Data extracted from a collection
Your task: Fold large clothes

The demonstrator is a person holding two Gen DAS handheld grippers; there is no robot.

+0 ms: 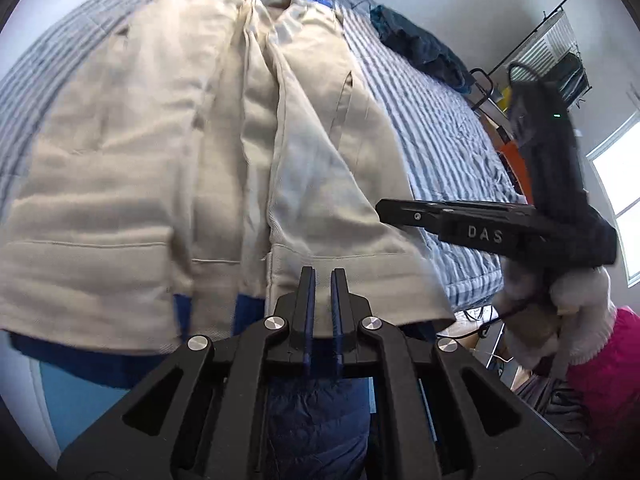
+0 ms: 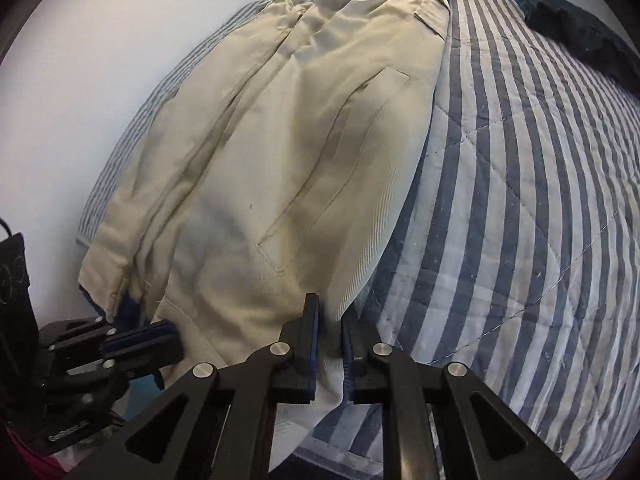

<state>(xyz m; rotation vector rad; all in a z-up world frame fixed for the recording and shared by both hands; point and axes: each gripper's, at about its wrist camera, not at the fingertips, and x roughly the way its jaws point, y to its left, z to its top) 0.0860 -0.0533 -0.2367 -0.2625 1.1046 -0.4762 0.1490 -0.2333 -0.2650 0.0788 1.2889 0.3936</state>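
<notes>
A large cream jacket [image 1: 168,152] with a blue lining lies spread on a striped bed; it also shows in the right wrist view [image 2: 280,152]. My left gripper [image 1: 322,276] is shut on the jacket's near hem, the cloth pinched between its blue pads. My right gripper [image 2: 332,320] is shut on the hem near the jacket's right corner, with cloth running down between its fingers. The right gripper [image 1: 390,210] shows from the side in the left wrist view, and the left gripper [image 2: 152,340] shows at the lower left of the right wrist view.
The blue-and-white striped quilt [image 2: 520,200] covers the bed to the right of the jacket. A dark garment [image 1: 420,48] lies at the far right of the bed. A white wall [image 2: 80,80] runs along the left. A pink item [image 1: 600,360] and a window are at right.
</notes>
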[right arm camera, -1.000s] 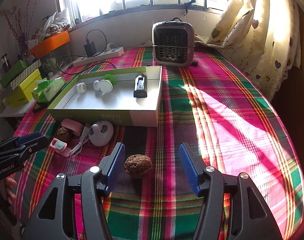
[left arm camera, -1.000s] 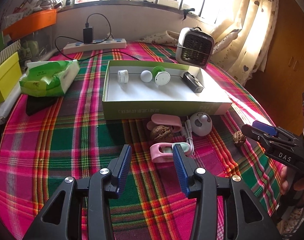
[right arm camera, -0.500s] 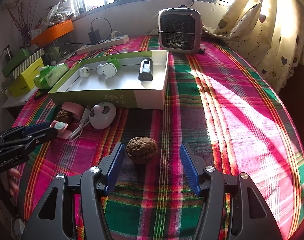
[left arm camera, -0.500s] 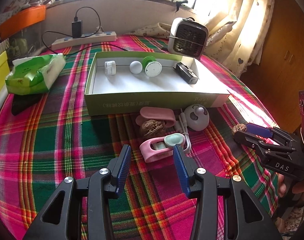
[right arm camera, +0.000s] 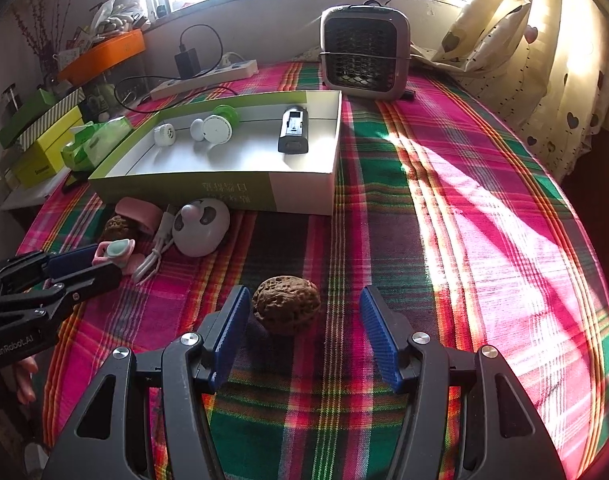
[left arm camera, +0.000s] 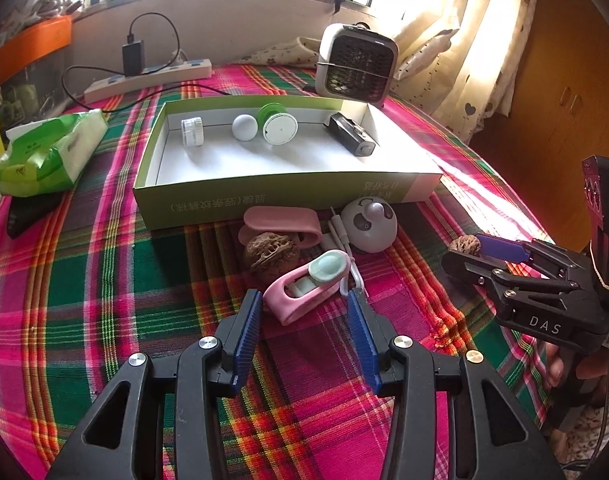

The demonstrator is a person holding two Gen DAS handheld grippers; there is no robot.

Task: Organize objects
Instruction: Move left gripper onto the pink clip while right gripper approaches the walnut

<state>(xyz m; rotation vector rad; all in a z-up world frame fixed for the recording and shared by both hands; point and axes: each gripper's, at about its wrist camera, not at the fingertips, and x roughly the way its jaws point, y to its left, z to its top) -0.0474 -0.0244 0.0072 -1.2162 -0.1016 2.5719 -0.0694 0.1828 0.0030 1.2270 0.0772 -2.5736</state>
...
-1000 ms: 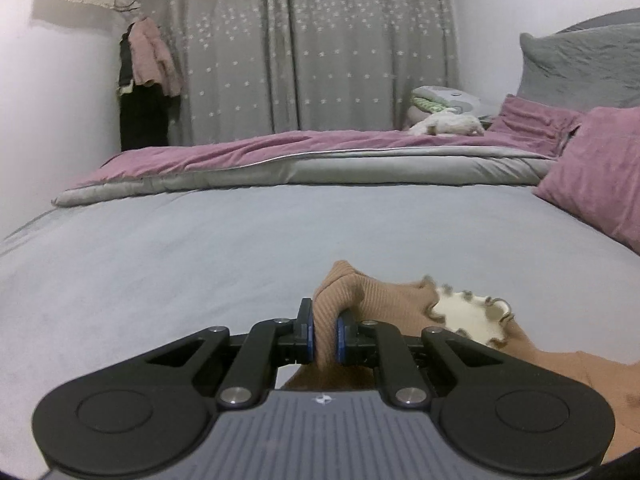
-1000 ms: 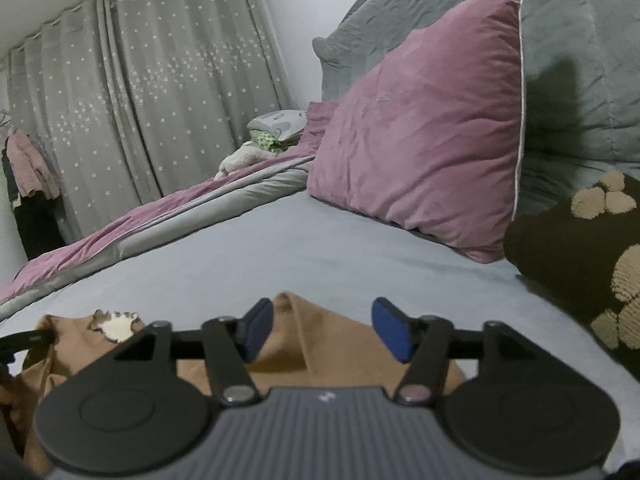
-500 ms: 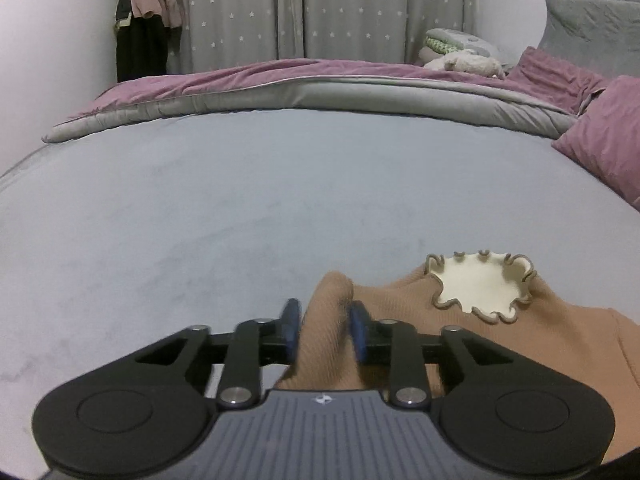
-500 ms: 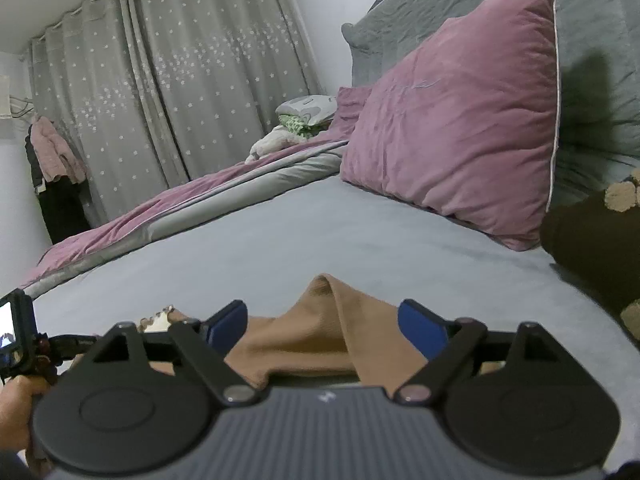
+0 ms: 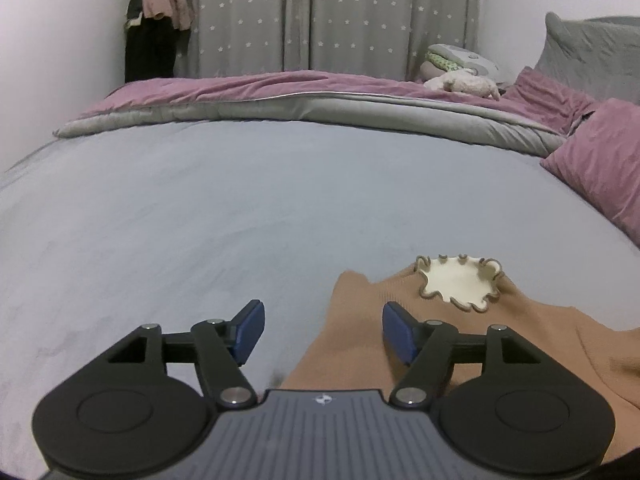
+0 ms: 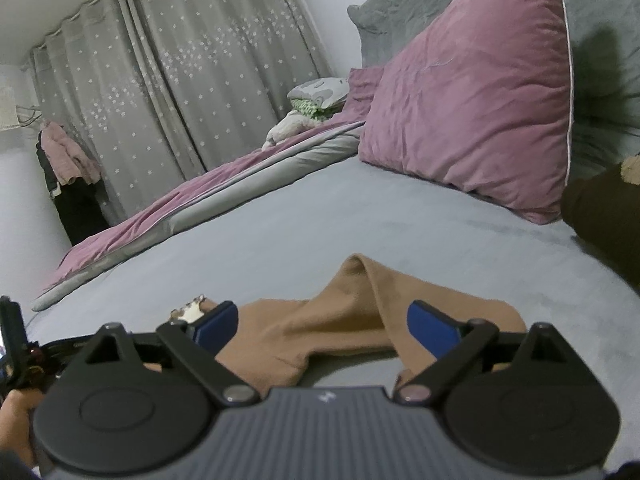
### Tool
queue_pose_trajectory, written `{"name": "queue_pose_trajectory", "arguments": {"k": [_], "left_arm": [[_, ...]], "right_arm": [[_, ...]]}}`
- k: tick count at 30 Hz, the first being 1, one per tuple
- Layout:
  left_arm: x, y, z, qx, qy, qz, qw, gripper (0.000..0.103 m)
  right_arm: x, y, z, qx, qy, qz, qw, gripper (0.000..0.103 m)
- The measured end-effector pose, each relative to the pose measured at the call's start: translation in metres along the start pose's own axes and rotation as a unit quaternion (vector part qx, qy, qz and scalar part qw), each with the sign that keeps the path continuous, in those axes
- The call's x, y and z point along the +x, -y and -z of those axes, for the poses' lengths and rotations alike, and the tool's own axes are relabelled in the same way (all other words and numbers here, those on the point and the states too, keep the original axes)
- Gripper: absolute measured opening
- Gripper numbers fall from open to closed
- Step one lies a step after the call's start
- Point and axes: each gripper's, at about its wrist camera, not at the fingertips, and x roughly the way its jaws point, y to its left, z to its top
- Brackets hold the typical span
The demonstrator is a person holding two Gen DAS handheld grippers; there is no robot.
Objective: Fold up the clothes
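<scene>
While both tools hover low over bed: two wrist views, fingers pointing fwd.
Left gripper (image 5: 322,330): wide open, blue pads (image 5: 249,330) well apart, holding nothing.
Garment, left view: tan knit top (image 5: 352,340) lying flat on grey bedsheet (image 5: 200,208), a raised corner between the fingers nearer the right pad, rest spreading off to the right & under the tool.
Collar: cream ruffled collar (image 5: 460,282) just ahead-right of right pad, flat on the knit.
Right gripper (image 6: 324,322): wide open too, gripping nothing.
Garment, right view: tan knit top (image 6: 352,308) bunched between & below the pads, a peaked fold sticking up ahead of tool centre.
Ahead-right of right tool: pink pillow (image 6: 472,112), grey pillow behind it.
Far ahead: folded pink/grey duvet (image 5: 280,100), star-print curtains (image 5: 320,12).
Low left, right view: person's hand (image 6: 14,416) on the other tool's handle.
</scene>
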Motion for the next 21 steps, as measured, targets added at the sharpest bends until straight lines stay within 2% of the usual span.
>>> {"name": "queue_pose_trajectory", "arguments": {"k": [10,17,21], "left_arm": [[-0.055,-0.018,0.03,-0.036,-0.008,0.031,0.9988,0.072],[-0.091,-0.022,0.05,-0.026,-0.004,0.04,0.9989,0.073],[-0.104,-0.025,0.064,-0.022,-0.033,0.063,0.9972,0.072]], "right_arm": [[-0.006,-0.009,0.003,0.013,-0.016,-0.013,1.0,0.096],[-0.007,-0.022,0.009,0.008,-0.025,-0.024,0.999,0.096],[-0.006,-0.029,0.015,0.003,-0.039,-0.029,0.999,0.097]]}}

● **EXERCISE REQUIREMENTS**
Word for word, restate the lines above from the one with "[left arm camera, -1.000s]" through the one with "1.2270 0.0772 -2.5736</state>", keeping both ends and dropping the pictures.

● **EXERCISE OUTPUT**
[left arm camera, -1.000s] 
[right arm camera, -0.500s] 
[left arm camera, -0.500s] 
[right arm camera, +0.000s] 
[left arm camera, +0.000s] 

The demonstrator is a person holding two Gen DAS handheld grippers; there is no robot.

Task: Organize objects
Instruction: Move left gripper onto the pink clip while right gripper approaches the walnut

<state>(xyz m; rotation vector rad; all in a z-up world frame fixed for the recording and shared by both hands; point and axes: each gripper's, at about its wrist camera, not at the fingertips, and x roughly the way its jaws point, y to its left, z to its top) -0.0474 -0.0244 0.0072 -1.2162 -0.1016 2.5719 -0.0694 0.1828 0.0030 1.2270 0.0772 -2.5736</state>

No further output is needed.